Helper function ${\displaystyle h_{a}}$ is almost the same like ${\displaystyle t}$ but it maps to ${\displaystyle (0,1)}$ and we can adjust the speed of transition by parameter ${\displaystyle a}$.

{\displaystyle {\begin{aligned}h_{a}:\mathbb {R} &\to (0,1)\\x\;&\mapsto {\tfrac {1}{2}}+{\tfrac {1}{2}}t(2ax)\end{aligned}}}

with ${\displaystyle a>0}$. Then ${\displaystyle h_{a}}$ is symmetric to the point (0, 1/2) and

{\displaystyle {\begin{alignedat}{2}h_{a}&(0)&&={\tfrac {1}{2}}\\h'_{a}&(0)&&=a\\h_{a}&(-\infty )&&=0^{+}\\h_{a}&(\infty )&&=1^{-}\\\end{alignedat}}}

Negative values are mapped to values between 0 and 1/2. Positive values are mapped to values between 1/2 and 1. The parameter ${\displaystyle a}$ controls how fast the transition will be.

If we want a falling function, we can use the symmetry

${\displaystyle h_{a}(x)\,=1-h_{a}(-x)=1-h_{-a}(x)}$

i.e. we negate ${\displaystyle x}$ or ${\displaystyle a}$.

### Helper function g

${\displaystyle g_{a,b}\,}$

This function maps the positive numbers to the interval ${\displaystyle [0,1)}$.

{\displaystyle {\begin{aligned}g_{a,b}:\mathbb {R} ^{\geqslant \,0}&\to (0,1)\\x\;&\mapsto {\tfrac {1}{2}}+{\tfrac {1}{2}}\,t(2b\cdot a\cdot u(x/a))\end{aligned}}}

for some function ${\displaystyle u}$ that is defined below.

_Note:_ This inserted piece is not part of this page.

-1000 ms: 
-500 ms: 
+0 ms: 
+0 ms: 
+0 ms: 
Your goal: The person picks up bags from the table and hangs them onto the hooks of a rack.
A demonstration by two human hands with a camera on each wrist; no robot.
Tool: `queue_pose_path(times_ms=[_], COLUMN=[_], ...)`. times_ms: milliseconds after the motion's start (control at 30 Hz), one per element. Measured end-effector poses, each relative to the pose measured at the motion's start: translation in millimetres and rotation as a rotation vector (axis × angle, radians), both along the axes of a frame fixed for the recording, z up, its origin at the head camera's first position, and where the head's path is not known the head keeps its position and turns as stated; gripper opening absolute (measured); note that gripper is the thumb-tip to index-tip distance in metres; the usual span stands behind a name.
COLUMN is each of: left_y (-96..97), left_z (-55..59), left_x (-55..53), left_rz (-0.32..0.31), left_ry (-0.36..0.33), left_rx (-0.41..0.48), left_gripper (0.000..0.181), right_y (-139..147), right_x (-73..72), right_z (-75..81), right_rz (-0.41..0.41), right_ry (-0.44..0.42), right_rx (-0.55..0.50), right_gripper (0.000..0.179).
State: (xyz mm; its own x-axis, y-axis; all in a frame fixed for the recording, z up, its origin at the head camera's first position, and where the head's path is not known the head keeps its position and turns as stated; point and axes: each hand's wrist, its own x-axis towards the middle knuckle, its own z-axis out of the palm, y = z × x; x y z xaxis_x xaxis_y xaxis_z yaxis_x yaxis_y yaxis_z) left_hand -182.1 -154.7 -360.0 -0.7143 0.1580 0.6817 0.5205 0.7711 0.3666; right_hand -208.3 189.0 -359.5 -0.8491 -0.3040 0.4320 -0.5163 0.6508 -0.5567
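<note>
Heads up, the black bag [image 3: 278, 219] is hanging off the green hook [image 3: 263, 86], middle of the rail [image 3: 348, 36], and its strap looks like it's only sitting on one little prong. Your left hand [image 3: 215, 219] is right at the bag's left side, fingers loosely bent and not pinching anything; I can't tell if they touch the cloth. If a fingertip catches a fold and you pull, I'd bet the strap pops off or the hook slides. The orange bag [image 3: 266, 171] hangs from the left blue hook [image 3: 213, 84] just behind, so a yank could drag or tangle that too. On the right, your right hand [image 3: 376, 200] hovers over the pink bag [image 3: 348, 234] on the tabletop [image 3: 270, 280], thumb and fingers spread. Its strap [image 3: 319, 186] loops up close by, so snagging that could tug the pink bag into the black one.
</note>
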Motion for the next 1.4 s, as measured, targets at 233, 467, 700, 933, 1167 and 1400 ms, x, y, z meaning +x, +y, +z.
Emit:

If ${\displaystyle u}$ is appropriately chosen then for ${\displaystyle g}$ the following holds

${\displaystyle {\begin{array}{lll}g_{a,b}(0)&=&0\\g_{a,b}(\infty )&=&1\\g_{a,b}(a)&=&1/2\\g'_{a,b}(a)&=&b\\g'_{a,b}(x)&>&0{\text{ for }}x>0\end{array}}}$

This means that ${\displaystyle g_{a,b}}$

• grows continuously from 0 to 1 as ${\displaystyle x}$ grows from ${\displaystyle 0}$ to ${\displaystyle \infty }$
• we can control where ${\displaystyle g}$ crosses the middle between 0 and 1 by specifying parameter ${\displaystyle a}$
• we can control how fast ${\displaystyle g}$ passes the point ${\displaystyle (a,1/2)}$ by specifying parameter ${\displaystyle b}$

We are left with determining the finction ${\displaystyle u}$ on ${\displaystyle \mathbb {R} ^{>0}}$ with

${\displaystyle u\,}$

${\displaystyle u}$ must satisty

${\displaystyle {\begin{array}{lll}u(0^{+})&=&-\infty \\u(\infty )&=&\infty \\u(1)&=&0\\u'(1)&=&1\end{array}}}$

For ${\displaystyle u}$ we set

${\displaystyle u(x)={\tfrac {1}{2}}\left(x-{\tfrac {1}{x}}\right)}$

Another choice for ${\displaystyle u}$ might be ${\displaystyle u(x)=\ln(x)}$. Note that ${\displaystyle u(x)=-u(1/x)}$.

### Helper function w

${\displaystyle w_{a}\,}$

This function maps the positive numbers to the interval ${\displaystyle [0,1)}$.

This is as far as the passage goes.